Home Teknologi Tantangan Berat Pengembangan Kendaraan Listrik

Tantangan Berat Pengembangan Kendaraan Listrik

Jakarta, Gatra.com – Presiden Institut Otomotif Indonesia (IOI), I Made Dana Tangkas menyatakan pengembangan industri kendaraan listrik nasional menghadapi sejumlah tantangan. Hal itu meliputi kenyamanan pengguna, infrastruktur, supply chain, dan regulasi pemerintah.

“Tantangan yang mesti kita siapkan adalah terkait dengan harga yang masih tinggi dan charging time yang panjang. Kemudian, perlu mempersiapkan infrastruktur stasiun charging dan power supply yang memadai,” ungkapnya dalam webinar bertajuk ‘Implementasi Kendaraan Listrik Indonesia dan Masa Depannya’, Senin (9/8).

Selain itu, juga upaya pengembangan rantai pasokan yang baru dan mengantisipasi dampak negatif terhadap industri yang ada. Di sisi lain, transformasi menuju kendaraan listrik butuh dukungan besar dari pemerintah.

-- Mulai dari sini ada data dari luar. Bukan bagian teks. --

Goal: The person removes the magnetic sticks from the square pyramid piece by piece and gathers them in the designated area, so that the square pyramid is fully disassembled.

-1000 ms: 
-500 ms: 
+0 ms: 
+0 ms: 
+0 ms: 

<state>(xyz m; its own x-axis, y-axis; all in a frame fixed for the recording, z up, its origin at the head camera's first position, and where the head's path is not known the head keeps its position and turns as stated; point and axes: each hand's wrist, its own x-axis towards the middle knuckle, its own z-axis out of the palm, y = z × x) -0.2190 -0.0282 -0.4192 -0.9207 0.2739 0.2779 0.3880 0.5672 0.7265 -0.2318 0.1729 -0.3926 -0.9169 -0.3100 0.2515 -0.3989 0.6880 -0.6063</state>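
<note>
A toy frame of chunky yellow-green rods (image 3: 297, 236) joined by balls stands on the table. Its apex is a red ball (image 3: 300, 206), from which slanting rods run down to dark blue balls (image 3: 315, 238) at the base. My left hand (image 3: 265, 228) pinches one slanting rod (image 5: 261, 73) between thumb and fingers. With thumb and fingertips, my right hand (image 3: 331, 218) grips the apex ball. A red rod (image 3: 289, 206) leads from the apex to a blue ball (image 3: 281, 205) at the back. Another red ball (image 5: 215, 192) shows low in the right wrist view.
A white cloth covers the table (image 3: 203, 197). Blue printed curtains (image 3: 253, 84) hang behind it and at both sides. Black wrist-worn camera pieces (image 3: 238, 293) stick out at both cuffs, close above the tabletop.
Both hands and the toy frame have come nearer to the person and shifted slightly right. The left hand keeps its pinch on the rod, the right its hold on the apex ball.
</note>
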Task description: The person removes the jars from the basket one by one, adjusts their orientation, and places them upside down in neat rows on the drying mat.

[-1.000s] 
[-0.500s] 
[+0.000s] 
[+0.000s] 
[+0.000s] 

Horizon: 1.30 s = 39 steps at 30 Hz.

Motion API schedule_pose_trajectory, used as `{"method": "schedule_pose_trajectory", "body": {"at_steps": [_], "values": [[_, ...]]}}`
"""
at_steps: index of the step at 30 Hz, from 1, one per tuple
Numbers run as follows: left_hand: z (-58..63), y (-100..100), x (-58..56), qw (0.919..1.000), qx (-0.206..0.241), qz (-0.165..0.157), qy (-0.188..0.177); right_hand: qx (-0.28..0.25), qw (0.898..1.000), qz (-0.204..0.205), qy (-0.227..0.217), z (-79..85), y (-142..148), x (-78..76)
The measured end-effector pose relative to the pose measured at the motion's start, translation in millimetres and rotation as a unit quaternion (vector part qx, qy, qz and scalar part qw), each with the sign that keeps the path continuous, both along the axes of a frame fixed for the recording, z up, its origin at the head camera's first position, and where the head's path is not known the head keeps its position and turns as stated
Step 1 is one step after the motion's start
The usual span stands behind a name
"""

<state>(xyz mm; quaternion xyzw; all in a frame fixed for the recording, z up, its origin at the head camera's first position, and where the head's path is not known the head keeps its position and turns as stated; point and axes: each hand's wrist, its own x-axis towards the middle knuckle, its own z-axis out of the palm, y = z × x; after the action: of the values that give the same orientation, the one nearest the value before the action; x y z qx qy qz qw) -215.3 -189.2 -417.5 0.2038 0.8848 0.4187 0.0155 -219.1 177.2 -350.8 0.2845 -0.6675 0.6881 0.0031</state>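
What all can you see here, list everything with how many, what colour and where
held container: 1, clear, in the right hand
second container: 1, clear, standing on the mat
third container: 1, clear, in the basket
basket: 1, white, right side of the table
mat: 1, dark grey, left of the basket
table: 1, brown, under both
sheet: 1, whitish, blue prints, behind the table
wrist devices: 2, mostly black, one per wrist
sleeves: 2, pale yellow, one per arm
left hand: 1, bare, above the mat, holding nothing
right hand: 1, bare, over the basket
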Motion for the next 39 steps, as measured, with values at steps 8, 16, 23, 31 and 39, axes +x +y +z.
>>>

Guna mengatasi beberapa tantangan tersebut, perlu diadakan studi kelayakan untuk memeriksa kenyamanan pengguna, serta kajian mengenai lokasi dan jumlah stasiun pengisian daya yang dibutuhkan. Untuk rantai pasokan, penting pula mengkaji dampaknya terhadap pemasok yang ada dan kemungkinan lokalisasi suku cadang.

“Ini tentu membutuhkan kolaborasi berbagai pihak. Perlu kerja sama ABGC [academy, business, government, community] bagaimana dalam dunia pendidikan mulai disiapkan SDM yang unggul, kompeten, dan berperan di industri otomotif kendaraan listrik maupun berdampak kepada para pemakai di lapangan,” ujarnya.

Dalam skema ini, perguruan tinggi berperan dalam penemuan atau inovasi baru dan pembuatan prototipe. Kemudian, industri atau asosiasi melakukan studi kelayakan prototipe dan evaluasi untuk skala produksi massal. Hasil yang diperoleh dapat diusulkan kepada pemerintah sebagai pertimbangan dalam penyusunan regulasi.

“Kita juga perlu mempersiapkan pusat pengembangan kendaraan listrik, fasilitas pengujian, serta evaluasi dan standarisasi untuk komponen baik baterai, motor, maupun inverter. Kita bisa merujuk standar yang dibuat negara-negara lain, seperti China punya 125 standar untuk kendaraan listrik dan komponennya,” tambahnya.

Sedangkan pemakaian kendaraan bermotor listrik berbasis baterai (KBLBB) diprediksi makin terus meningkat. Berdasarkan laporan Energy Technology Perspectives 2017, penjualan kendaraan listrik hybrid (HEV) diproyeksikan mencapai 15% pada 2040 dan kendaraan listrik plug-in hybrid (PHEV) tembus hingga 20%.

Sementara itu, peminat battery electric vehicle (BEV) diprediksi naik menjadi 15% pada 2040 dan fuel cell electric vehicle (FCEV) stabil di angka 1%. Adapun penjualan kendaraan berbasis bensin akan turun menjadi 51% pada 2030, kemudian jadi 35% di 2040.

“Ada sekitar 500 model KBLBB yang tersedia secara global pada 2022. Karena itu, Indonesia mesti cakap memanfaatkan momentum tersebut lantaran memiliki cadangan nikel terbesar yang berperan penting dalam pengembangan ekosistem industri kendaraan atau baterai listrik,” katanya.

Made mengatakan dalam Perpres 55 tahun 2019, sudah disampaikan berbagai ketentuan dalam percepatan pengembangan kendaraan listrik nasional ini dengan TKDN [tingkat komponen dalam negeri] diharapkan bisa cukup tinggi pada 2024,” katanya.

Dikatakan bahwa aturan itu menyebutkan syarat-syarat terkait TKDN dalam produksi kendaraan listrik dan komponennya. Misalnya, TKDN untuk kendaraan listrik roda empat pada 2019-2021 ialah 35% dan makin naik di tahun-tahun berikutnya hingga mencapai 80% pada 2030.

Selain itu, TKDN untuk kendaraan listrik roda dua dan/atau tiga pada 2019-2023 yaitu setidaknya sebesar 40% dan terus naik di periode tahun berikutnya hingga tembus minimum 80% pada 2026.

“Pengembangan ekosistem industri otomotif dan fasilitasnya harus dilihat dari hulu ke hilir, dari raw material hingga konsumen. Dari RnD [penelitian dan pengembangan], technical center, sampai pembentukan pembangunan infrastruktur seperti jalan raya dan fasilitas pengujian,” ungkapnya.